§ **TASK OBJECTIVE**: In the following listing, find the lines containing "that" and report them.

§ **SOURCE MATERIAL**:
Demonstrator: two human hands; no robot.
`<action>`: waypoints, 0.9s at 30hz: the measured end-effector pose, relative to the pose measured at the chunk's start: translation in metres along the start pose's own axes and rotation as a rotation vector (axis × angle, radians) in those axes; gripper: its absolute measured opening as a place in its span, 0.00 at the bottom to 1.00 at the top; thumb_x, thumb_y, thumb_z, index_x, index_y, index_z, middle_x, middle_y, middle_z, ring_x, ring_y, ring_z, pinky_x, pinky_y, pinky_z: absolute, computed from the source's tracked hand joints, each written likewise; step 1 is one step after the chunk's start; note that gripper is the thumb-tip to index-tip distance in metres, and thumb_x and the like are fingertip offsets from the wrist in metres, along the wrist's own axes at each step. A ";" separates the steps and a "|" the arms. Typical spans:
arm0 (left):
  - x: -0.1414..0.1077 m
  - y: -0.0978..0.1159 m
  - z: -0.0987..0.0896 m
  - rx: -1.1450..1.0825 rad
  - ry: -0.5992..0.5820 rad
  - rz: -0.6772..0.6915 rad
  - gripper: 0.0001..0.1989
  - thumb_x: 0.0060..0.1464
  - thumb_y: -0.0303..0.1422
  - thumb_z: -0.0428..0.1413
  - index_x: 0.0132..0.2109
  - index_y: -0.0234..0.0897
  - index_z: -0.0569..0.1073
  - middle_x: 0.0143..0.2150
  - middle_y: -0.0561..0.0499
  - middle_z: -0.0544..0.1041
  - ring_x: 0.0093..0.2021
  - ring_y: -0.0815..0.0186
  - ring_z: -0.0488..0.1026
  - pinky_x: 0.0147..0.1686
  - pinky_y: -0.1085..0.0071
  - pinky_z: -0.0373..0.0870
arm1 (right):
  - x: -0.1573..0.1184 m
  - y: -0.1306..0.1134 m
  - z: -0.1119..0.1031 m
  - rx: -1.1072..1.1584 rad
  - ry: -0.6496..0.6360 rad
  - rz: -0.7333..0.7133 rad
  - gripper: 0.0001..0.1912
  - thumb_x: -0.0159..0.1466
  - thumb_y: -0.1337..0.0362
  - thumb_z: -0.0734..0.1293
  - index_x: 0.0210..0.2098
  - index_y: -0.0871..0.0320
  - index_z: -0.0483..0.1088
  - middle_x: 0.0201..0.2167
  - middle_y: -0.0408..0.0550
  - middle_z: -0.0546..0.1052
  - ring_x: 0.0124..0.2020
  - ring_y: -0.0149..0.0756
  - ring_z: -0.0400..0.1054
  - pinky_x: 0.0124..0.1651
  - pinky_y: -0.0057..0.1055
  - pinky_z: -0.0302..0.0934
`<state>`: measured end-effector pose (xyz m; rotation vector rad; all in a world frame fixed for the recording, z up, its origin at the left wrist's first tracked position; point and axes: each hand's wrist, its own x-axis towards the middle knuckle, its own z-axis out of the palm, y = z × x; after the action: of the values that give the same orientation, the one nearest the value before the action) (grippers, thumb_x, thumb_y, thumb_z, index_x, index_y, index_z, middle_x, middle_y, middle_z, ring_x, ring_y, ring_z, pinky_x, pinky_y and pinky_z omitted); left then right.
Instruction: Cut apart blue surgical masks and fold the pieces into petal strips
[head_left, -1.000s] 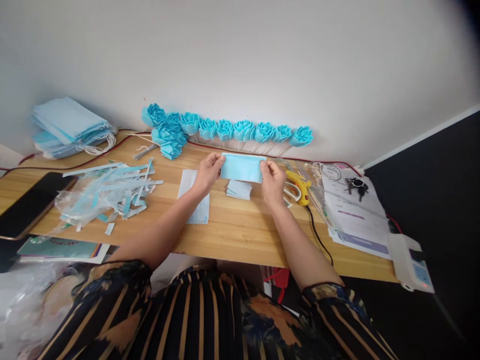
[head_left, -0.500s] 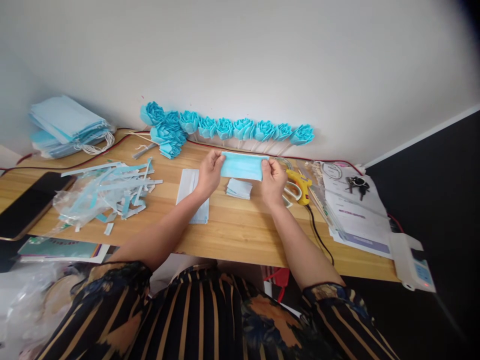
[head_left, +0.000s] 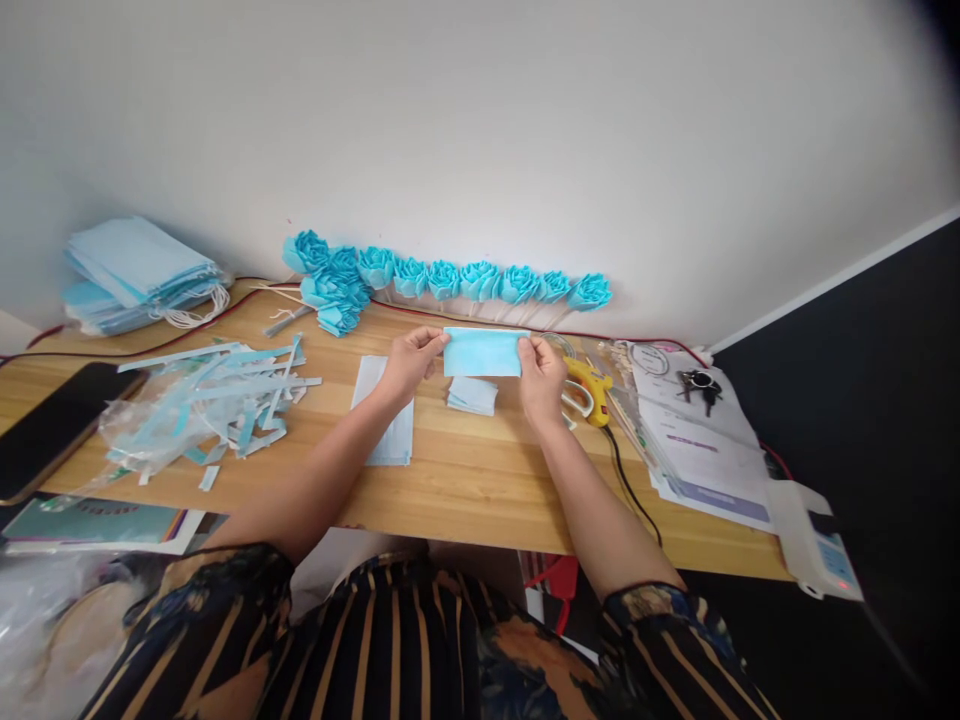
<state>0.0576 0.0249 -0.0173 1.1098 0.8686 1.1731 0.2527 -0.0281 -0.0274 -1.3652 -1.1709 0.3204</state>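
Note:
A flat blue rectangular sheet (head_left: 483, 353) is stretched level above the wooden table. My left hand (head_left: 414, 362) pinches its left end, and my right hand (head_left: 541, 370) grips the right end between thumb and fingers. Just beneath the sheet lies a small stack of pale cut pieces (head_left: 472, 395). A longer pale blue sheet stack (head_left: 394, 435) rests partly under my left forearm. Blue flowers on sticks (head_left: 480, 283) lean in a row along the wall behind my hands.
Cut strips and clear plastic (head_left: 217, 400) spread at the left, beside a black phone (head_left: 64, 425). A mask pile (head_left: 142, 265) sits at the back left. Right are scissors (head_left: 576, 400), a yellow glue gun (head_left: 592, 390), papers (head_left: 705, 450), keys (head_left: 701, 385) and a power strip (head_left: 817, 540).
The whole view has shifted, so the table appears slightly lower. The blue sheet looks narrower in height, and my left hand's fingers have shifted at its left end.

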 end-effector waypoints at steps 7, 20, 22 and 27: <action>0.000 -0.002 0.001 -0.058 -0.001 -0.014 0.17 0.42 0.42 0.68 0.30 0.34 0.72 0.20 0.58 0.68 0.15 0.76 0.63 0.15 0.76 0.60 | -0.003 -0.008 0.000 -0.084 -0.022 -0.052 0.19 0.66 0.48 0.62 0.26 0.56 0.64 0.20 0.37 0.55 0.24 0.29 0.49 0.30 0.29 0.46; 0.002 -0.005 -0.002 -0.191 -0.029 -0.126 0.16 0.41 0.36 0.70 0.28 0.32 0.72 0.25 0.56 0.71 0.23 0.75 0.68 0.24 0.77 0.69 | -0.001 -0.006 -0.003 -0.223 0.001 -0.152 0.17 0.67 0.51 0.62 0.29 0.56 0.66 0.20 0.37 0.60 0.24 0.30 0.53 0.31 0.29 0.49; 0.001 -0.007 -0.001 -0.245 -0.049 -0.139 0.17 0.42 0.36 0.70 0.29 0.31 0.71 0.25 0.56 0.70 0.25 0.75 0.70 0.31 0.74 0.74 | -0.002 -0.005 -0.003 -0.230 -0.004 -0.163 0.17 0.67 0.51 0.61 0.29 0.56 0.65 0.20 0.37 0.61 0.24 0.30 0.53 0.31 0.29 0.50; 0.001 -0.009 0.001 -0.307 -0.071 -0.105 0.17 0.42 0.37 0.70 0.31 0.31 0.72 0.28 0.55 0.72 0.29 0.73 0.72 0.33 0.72 0.75 | -0.004 -0.007 -0.002 -0.219 0.003 -0.157 0.18 0.67 0.51 0.61 0.27 0.56 0.64 0.20 0.36 0.58 0.23 0.29 0.51 0.30 0.28 0.50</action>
<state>0.0609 0.0257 -0.0261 0.8401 0.6582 1.1294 0.2494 -0.0339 -0.0222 -1.4509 -1.3321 0.0792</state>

§ **REPLY**:
`<action>`: waypoints, 0.9s at 30hz: the measured end-effector pose, relative to the pose measured at the chunk's start: translation in metres along the start pose's own axes and rotation as a rotation vector (axis × angle, radians) in those axes; gripper: its absolute measured opening as a place in its span, 0.00 at the bottom to 1.00 at the top; thumb_x, thumb_y, thumb_z, index_x, index_y, index_z, middle_x, middle_y, middle_z, ring_x, ring_y, ring_z, pinky_x, pinky_y, pinky_z: absolute, computed from the source's tracked hand joints, each written likewise; step 1 is one step after the chunk's start; note that gripper is the thumb-tip to index-tip distance in metres, and thumb_x and the like are fingertip offsets from the wrist in metres, along the wrist's own axes at each step. A ";" separates the steps and a "|" the arms. Typical spans:
`<state>`: measured end-effector pose (xyz m; rotation vector rad; all in a world frame fixed for the recording, z up, its origin at the left wrist's first tracked position; point and axes: each hand's wrist, its own x-axis towards the middle knuckle, its own z-axis out of the palm, y = z × x; after the action: of the values that give the same orientation, the one nearest the value before the action) (grippers, thumb_x, thumb_y, thumb_z, index_x, index_y, index_z, middle_x, middle_y, middle_z, ring_x, ring_y, ring_z, pinky_x, pinky_y and pinky_z omitted); left then right.

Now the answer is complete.